『ごほん……失礼しました。えーと、学校に残っているみなさん。そして先生方も、いまから大事なことを言うので、よく聞いてください。私は二年一組の高梁柚葉といいます。私たちの担任の大島という教師は、一人の生徒を徹底的に無視し、さらにその行為を生徒にまで強要させる陰険教師です。その陰険さを表す音声があります。いまから流すのでよく聞いてください』
新田が録音した音声が流れ始めて、僕と新田は顔を見あわせて目を瞬かせた。
そして、笑った。
いまごろ大島は自分の声を聞きながら、職員室で顔を真っ赤にして慌てふためいているだろう。
必死で弁解しているかもしれない。
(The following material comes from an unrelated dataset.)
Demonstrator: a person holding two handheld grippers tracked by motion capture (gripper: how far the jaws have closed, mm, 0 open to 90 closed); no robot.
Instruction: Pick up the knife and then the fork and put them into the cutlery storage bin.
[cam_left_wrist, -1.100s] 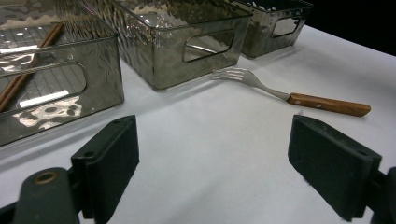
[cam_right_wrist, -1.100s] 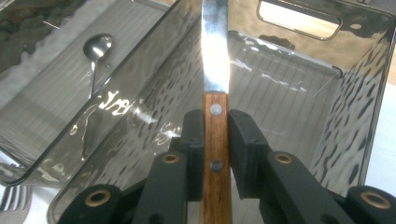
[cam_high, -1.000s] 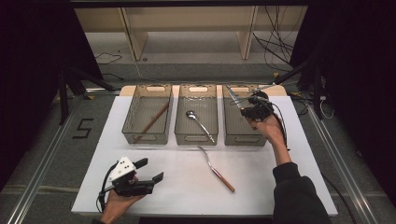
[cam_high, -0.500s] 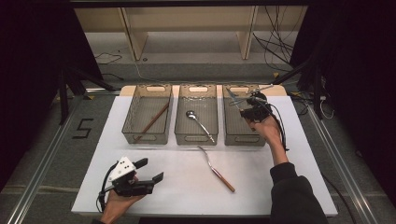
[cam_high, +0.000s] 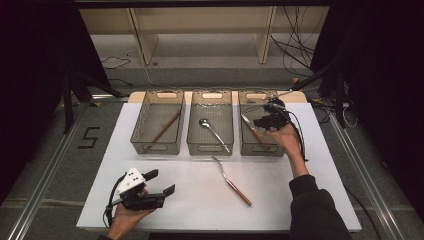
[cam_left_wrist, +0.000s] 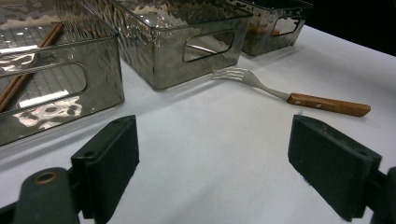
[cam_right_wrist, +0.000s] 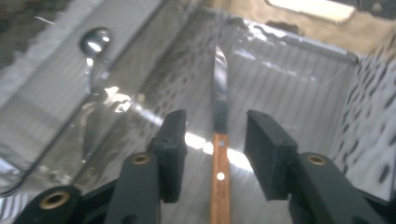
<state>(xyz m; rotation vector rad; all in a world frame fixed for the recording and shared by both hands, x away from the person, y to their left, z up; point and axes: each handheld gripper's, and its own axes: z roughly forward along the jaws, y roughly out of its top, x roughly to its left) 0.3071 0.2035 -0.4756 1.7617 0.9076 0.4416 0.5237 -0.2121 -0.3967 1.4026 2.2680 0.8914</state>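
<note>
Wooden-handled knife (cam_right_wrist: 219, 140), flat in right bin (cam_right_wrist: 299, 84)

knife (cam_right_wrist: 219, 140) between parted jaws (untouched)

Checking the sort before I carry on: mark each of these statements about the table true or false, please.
1. The knife lies in the right bin. True.
2. The right gripper is clamped on the knife. False: its jaws have just been opening and stand apart from the handle on both sides.
3. The fork is in the middle bin. False: it lies on the white table in front of the bins; the middle bin holds a spoon.
4. The left gripper is open with nothing between its jaws. True.
5. The left bin holds chopsticks. True.
</note>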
いい気味だった。
通りかかる生徒が、なにこれー、と笑いながら歩いている。
僕らは間抜け面でぽかんとしながら聞いていた。
「高梁さん、やっぱりすごいなあ」
新田がぽつりとつぶやいた。
「うん、すごい」
僕もうなずいた。
人のために行動できること。
人を説得して、変えてしまうこと。
それはきっと、高梁さんに力があるからじゃなくて、高梁さんの何かしたいという強い思いが変えたのだと思った。
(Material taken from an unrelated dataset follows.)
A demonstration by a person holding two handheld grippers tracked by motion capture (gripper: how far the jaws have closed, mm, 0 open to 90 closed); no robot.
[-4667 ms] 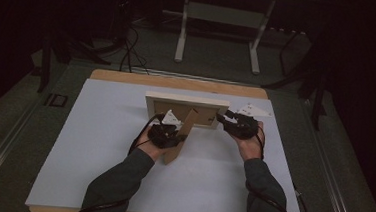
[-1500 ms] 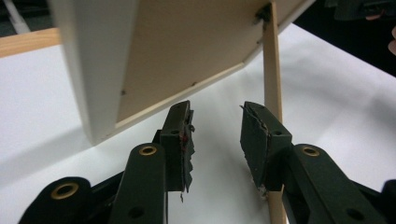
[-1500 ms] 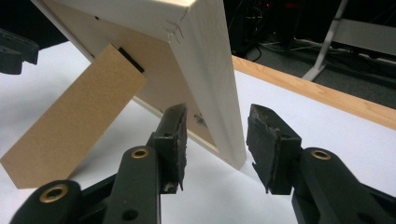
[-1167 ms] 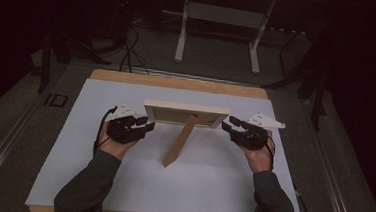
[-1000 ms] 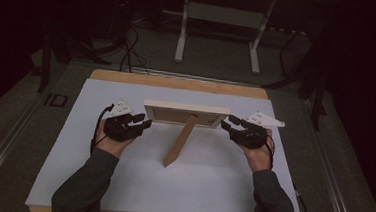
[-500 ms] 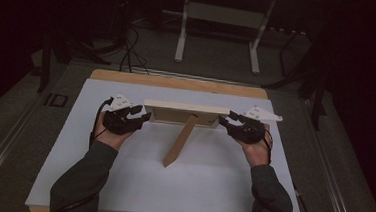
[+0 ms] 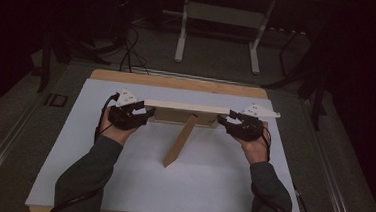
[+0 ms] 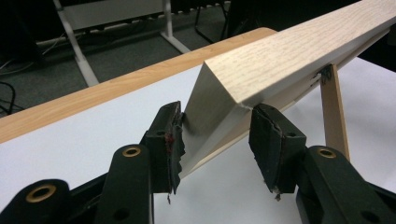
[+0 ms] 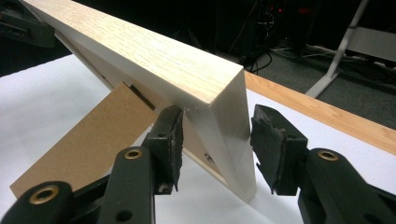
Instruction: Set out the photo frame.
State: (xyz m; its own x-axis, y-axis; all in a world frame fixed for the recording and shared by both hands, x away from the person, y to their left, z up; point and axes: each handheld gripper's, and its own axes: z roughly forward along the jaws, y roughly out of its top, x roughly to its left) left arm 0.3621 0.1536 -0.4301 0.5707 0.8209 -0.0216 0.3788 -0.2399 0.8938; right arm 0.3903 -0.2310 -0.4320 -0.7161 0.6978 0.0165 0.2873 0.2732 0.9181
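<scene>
A light wooden picture frame [image 7: 186, 107] stands upright on the white mat [image 7: 210, 188], leaning on its back leg [image 7: 179, 140], which points toward me. My left gripper [image 7: 148, 114] straddles the frame's left end [image 8: 289, 60]. Its jaws have just been opening, and the pads [image 8: 173, 140] sit close against the wood without squeezing it. My right gripper [image 7: 221, 121] straddles the right end [image 9: 154, 56]. Its jaws have also been opening, and a gap shows beside the outer pad [image 9: 273, 144]. The brown backing [image 9: 79, 144] shows behind the frame.
The mat covers a wooden table whose far edge [image 7: 177, 81] shows as a bare strip. Beyond it, on the dark floor, stand a white metal stand [image 7: 217, 13] and loose cables [image 7: 130, 47]. Open mat lies in front of the leg.
Both hands have edged slightly toward the table's far side at the frame's ends. The frame stands where it was.
</scene>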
待ちなさい! と叫ぶ声がして、バタバタと階段を下りる音がした。
高梁さんが飛び下りるように走ってきて、僕の手を掴んだ。
「逃げよう!」
「う、うん」
ちょっとドキドキした。
僕らは校門の外まで全力で走った。
これからはどうなるかなんてわからない。
勝手なことをするなと怒られるかもしれないし、何も変わらないかもしれない。
でも、そんなのは、あとで考えればいいことだと思った。